Don’t worry about the title, it was just another feeble attempt at driving those desperate Google wankers wild. You know the same ones that come here searching for Abbie Titmuss videos just because I mentioned her once…Awww, crap I did it again. But yeah, more people come here searching for Abbie Titmuss than searching for me, which is a bit disconcerting.
Oh well, it’s that time of year when the newspapers write a lot about A-level results and how the nation is either full of potential genuises or the system is dumbed down. Now looking around this fair isle is it obvious to me that we aren’t getting any smarter as a nation. In fact, we positively celebrate the moron – though I think that tide might be turning somewhat. Anyway, more kids get A-level grades than ever before, blah, blah, blah. In my day, back in the late 1980s, fewer kids took A-levels and went to university and I think the statistic was something like on 5% of A-level takers would score an A grade. This figure has now been turned on its head.
Well maybe these kids are smart, but back in the day we had to do 100% exam with no coursework and some of those exams were tough going. I never really tried that hard with my exams – never did. I was only ever interested in writing and so naturally English was my subject. It was the subject I wanted to own. Out of my three A-levels, I only passed my English Literature with an average “C” grade, but then I only ever put in an average performance. I was too busy shtumping The Missus and being a teenager in love to put any value on these academic acheivements. I’m still the same. When I chose my A-levels back in 1987, for some reason I wanted to do two English A-levels.

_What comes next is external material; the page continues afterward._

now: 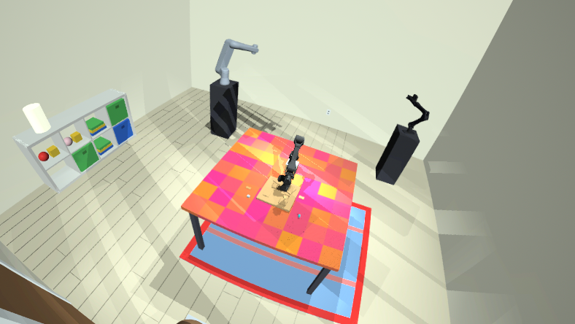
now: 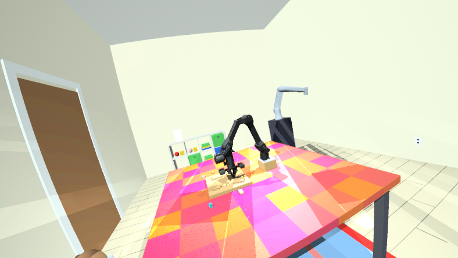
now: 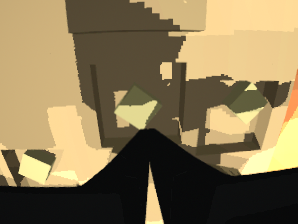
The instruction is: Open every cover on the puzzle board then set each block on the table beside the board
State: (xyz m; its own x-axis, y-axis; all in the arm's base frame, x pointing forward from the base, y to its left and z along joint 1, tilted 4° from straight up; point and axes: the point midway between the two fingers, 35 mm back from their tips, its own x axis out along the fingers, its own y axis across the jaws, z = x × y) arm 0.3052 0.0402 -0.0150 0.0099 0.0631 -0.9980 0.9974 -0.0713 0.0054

I think it was because I knew that I could pass these without minimum of effort, but the heads of the college wouldn’t let me do that. It was too much English, they said.
But my crowning achievement came in 1990 when I returned back after my original disastrous exams to get another A-level just so I could get enough points to get on my degree course. I went back and took English Literature and managed to pass it in six months with a “C” grade. That was it. I got my points, my two A-levels in English and entry into Ealing College of Higher Education (you know, that’s the one where all the rock stars went). The rest, they say, is history.
With hindsight, I should have tried harder. The Missus begged me to put more work into my Biology exams and I could have passed it easily. My Geography exams were a total abortion. It wasn’t so much that I didn’t work hard. I did. In fact, I concentrated on my Geography because I loved the subject and wanted to pass it and put it before my Biology exams. Somehow there was a mistake along the way because when all six of the class sat down and read the paper, you could hear each one of us exhale in panic almost in unison. What they taught us on that course didn’t appear in any of the questions. I know it is easy to blame other people, but I really do believe we were taught the wrong syllabus or something. Afterwards and outside the exam hall, I spoke to my equally blustered and confused colleagues and we all agreed something was amiss. Safe to say, we all failed. I’m still annoyed about that because if I’d have not bothered and concentrated on my Biology exam, I could have at least scraped a “D” grade there. Stupid, stupid, stupid. But that’s life.
Exams? Age makes me realise that they aren’t worth the paper they are printed on. Nothing beats experience and enthusiasm.